| To do |
Only the pictures should be left out; write out all other data exactly.

Content starts

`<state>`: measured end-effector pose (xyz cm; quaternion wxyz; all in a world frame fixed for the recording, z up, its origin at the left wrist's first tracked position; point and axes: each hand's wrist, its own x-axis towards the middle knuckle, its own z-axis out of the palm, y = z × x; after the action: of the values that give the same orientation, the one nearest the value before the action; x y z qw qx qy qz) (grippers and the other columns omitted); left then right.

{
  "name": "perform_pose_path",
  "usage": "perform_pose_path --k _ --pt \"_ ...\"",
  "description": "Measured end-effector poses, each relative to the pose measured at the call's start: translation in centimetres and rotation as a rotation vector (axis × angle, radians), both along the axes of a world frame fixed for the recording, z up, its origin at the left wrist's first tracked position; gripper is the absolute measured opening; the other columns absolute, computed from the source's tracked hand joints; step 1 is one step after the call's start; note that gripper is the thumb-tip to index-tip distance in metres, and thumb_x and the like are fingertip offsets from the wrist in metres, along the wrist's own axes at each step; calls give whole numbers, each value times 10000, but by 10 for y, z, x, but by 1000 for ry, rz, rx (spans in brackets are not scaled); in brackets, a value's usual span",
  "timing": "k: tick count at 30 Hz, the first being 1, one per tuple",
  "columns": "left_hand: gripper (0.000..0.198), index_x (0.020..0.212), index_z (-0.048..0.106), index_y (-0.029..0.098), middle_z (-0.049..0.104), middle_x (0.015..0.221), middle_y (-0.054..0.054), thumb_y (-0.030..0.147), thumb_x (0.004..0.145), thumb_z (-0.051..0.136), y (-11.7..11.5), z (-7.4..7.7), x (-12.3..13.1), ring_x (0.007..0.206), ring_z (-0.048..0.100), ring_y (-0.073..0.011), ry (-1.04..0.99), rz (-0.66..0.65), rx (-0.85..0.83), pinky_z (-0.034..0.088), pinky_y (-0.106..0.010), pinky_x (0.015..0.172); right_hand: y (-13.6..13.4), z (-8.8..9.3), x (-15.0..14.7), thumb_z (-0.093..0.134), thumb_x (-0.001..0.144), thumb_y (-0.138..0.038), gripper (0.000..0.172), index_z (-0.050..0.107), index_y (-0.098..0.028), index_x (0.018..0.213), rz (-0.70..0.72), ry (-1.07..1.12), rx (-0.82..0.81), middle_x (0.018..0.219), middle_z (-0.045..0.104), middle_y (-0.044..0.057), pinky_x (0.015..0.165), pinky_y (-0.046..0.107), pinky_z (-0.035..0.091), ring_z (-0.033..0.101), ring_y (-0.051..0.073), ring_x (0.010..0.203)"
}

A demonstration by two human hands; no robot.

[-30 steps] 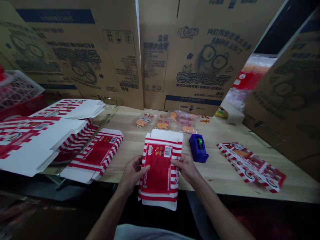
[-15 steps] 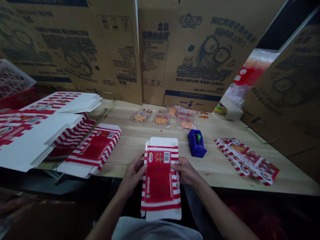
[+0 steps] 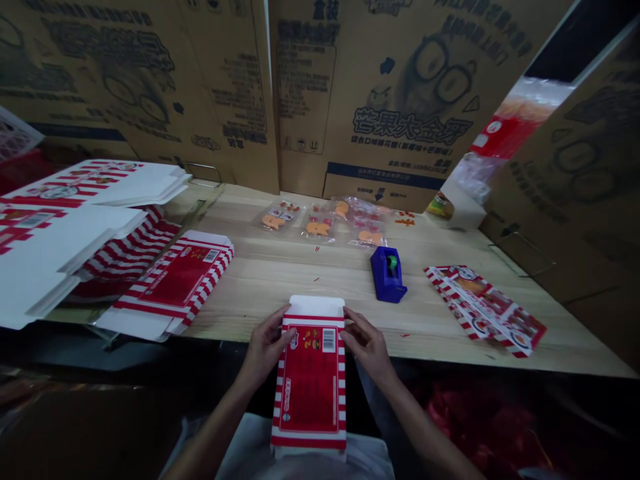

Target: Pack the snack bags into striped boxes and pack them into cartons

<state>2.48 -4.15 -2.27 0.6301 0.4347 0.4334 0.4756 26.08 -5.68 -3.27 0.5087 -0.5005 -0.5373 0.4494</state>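
Observation:
I hold a red-and-white striped carton over the near edge of the wooden table, its lower end above my lap. My left hand grips the carton's upper left edge with thumb on the front. My right hand grips the upper right edge the same way. The carton's white top flap points toward the table.
Flat striped cartons lie in a pile and in taller stacks at the left. A blue tape dispenser stands past my right hand, more flat cartons at the right. Clear snack packets lie near large cardboard boxes.
I have drawn the carton toward my body and off the table edge. Its sides have narrowed between my hands. The view has tilted down.

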Motion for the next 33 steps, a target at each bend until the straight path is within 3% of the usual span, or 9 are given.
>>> perform_pose_path --k 5,9,12,14,18,21,24,29,33 --pt "412 1096 702 189 752 977 -72 433 764 707 -6 -7 -3 884 698 -243 144 12 -16 563 -331 770 -4 -2 4 648 857 -332 202 758 -234 994 37 -119 97 947 680 72 786 329 521 633 207 896" --pt "298 912 770 197 755 953 -56 438 828 616 -6 -6 -1 923 679 -248 329 62 86 532 -332 826 -6 -6 6 650 853 -366 186 779 -239 894 -1 -119 67 1051 690 84 864 368 513 634 237 992" --pt "228 785 759 179 736 1009 -75 390 775 670 -1 -3 -1 963 663 -252 303 78 82 519 -326 844 -7 -3 4 665 834 -387 200 774 -219 837 -4 -120 39 1090 667 94 875 357 505 615 245 1033" --pt "215 843 731 173 722 976 -72 341 709 725 4 0 -3 875 666 -218 193 80 6 527 -302 767 -8 1 3 688 813 -377 207 742 -220 937 -6 -70 5 1022 656 79 814 324 514 624 216 949" --pt "577 1165 609 215 695 1008 -45 234 620 793 16 10 -12 837 653 -165 9 -69 -101 516 -263 734 -5 8 4 731 770 -341 535 554 -258 1268 82 79 -102 953 614 26 724 271 506 608 148 789" --pt "433 1041 664 151 718 920 -61 249 637 788 22 12 -16 862 663 -187 13 -219 -115 514 -280 770 -1 11 5 715 778 -347 371 627 -221 1116 198 62 -144 881 629 20 709 265 492 604 151 773" --pt "259 875 706 131 727 814 -53 277 668 762 21 7 -17 760 662 -181 158 -193 -24 513 -277 712 1 12 5 687 802 -347 168 673 -204 890 187 -30 -71 802 624 17 663 257 475 592 154 738" --pt "226 851 735 133 745 931 -98 329 744 701 12 0 -21 818 680 -211 330 -237 75 528 -309 739 -6 12 3 653 844 -336 144 704 -202 858 203 -119 5 972 674 76 751 291 511 647 194 885" --pt "199 800 733 142 733 858 -87 320 793 643 10 10 -23 804 666 -199 470 -227 244 508 -301 746 -10 17 0 651 845 -360 177 699 -193 806 195 -117 -34 988 707 88 749 297 535 675 210 900"
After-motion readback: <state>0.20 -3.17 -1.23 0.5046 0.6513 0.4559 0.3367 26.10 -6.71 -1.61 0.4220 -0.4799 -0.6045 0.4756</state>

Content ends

| Completed task |
`<state>`: measured end-effector pose (xyz cm; quaternion wxyz; all in a world frame fixed for the recording, z up, its origin at the left wrist's first tracked position; point and axes: each hand's wrist, its own x-axis towards the middle knuckle, its own z-axis out of the palm, y = z × x; after the action: of the values that give the same orientation, the one nearest the value before the action; x y z qw qx qy qz) (grippers and the other columns omitted); left then right.

{
  "name": "perform_pose_path",
  "usage": "perform_pose_path --k _ --pt \"_ ...\"",
  "description": "Measured end-effector poses, each relative to the pose measured at the call's start: translation in centimetres and rotation as a rotation vector (axis × angle, radians), both along the axes of a world frame fixed for the recording, z up, its origin at the left wrist's first tracked position; gripper is the absolute measured opening; the other columns absolute, computed from the source's tracked hand joints; step 1 is one step after the call's start; note that gripper is the thumb-tip to index-tip distance in metres, and thumb_x and the like are fingertip offsets from the wrist in metres, along the wrist's own axes at each step; calls give whole numbers, each value times 10000, but by 10 for y, z, x, but by 1000 for ry, rz, rx (spans in brackets are not scaled); in brackets, a value's usual span",
  "timing": "k: tick count at 30 Hz, the first being 1, one per tuple",
  "columns": "left_hand: gripper (0.000..0.198), index_x (0.020..0.212), index_z (-0.048..0.106), index_y (-0.029..0.098), middle_z (-0.049..0.104), middle_x (0.015..0.221), middle_y (-0.054..0.054), thumb_y (-0.030..0.147), thumb_x (0.004..0.145), thumb_z (-0.051..0.136), y (-11.7..11.5), z (-7.4..7.7), x (-12.3..13.1), ring_x (0.007..0.206), ring_z (-0.048..0.100), ring_y (-0.073..0.011), ry (-1.04..0.99), rz (-0.66..0.65), rx (-0.85..0.83), pinky_z (-0.034..0.088), pinky_y (-0.106..0.010), pinky_x (0.015..0.172); right_hand: y (-13.6..13.4), z (-8.8..9.3), x (-15.0..14.7), thumb_z (-0.093..0.134), thumb_x (-0.001..0.144), thumb_y (-0.138..0.038), gripper (0.000..0.172), index_z (-0.050..0.107), index_y (-0.098..0.028), index_x (0.018..0.213), rz (-0.70..0.72), ry (-1.07..1.12), rx (-0.82..0.81), middle_x (0.018..0.219), middle_z (-0.045..0.104), middle_y (-0.044..0.057), pinky_x (0.015..0.165), pinky_y (-0.046..0.107), pinky_z (-0.035..0.091), ring_z (-0.033..0.101), ring_y (-0.051..0.073), ring_x (0.010..0.203)"
}

A demonstration by two human hands; no robot.

[-30 steps] 
[-15 steps] 
[+0 steps] 

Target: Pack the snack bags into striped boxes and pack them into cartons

<state>2.48 -4.15 -2.27 0.6301 0.4347 0.4334 0.4756 26.08 -5.68 -3.27 0.5087 -0.5005 -0.5373 0.4494</state>
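Observation:
I hold a red-and-white striped carton over the near edge of the wooden table, its lower end above my lap. My left hand grips the carton's upper left edge with thumb on the front. My right hand grips the upper right edge the same way. The carton's white top flap points toward the table.
Flat striped cartons lie in a pile and in taller stacks at the left. A blue tape dispenser stands past my right hand, more flat cartons at the right. Clear snack packets lie near large cardboard boxes.
I have drawn the carton toward my body and off the table edge. Its sides have narrowed between my hands. The view has tilted down.
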
Motion for the next 33 steps, a target at each bend until the straight path is within 3% of the usual span, or 9 are given.
>>> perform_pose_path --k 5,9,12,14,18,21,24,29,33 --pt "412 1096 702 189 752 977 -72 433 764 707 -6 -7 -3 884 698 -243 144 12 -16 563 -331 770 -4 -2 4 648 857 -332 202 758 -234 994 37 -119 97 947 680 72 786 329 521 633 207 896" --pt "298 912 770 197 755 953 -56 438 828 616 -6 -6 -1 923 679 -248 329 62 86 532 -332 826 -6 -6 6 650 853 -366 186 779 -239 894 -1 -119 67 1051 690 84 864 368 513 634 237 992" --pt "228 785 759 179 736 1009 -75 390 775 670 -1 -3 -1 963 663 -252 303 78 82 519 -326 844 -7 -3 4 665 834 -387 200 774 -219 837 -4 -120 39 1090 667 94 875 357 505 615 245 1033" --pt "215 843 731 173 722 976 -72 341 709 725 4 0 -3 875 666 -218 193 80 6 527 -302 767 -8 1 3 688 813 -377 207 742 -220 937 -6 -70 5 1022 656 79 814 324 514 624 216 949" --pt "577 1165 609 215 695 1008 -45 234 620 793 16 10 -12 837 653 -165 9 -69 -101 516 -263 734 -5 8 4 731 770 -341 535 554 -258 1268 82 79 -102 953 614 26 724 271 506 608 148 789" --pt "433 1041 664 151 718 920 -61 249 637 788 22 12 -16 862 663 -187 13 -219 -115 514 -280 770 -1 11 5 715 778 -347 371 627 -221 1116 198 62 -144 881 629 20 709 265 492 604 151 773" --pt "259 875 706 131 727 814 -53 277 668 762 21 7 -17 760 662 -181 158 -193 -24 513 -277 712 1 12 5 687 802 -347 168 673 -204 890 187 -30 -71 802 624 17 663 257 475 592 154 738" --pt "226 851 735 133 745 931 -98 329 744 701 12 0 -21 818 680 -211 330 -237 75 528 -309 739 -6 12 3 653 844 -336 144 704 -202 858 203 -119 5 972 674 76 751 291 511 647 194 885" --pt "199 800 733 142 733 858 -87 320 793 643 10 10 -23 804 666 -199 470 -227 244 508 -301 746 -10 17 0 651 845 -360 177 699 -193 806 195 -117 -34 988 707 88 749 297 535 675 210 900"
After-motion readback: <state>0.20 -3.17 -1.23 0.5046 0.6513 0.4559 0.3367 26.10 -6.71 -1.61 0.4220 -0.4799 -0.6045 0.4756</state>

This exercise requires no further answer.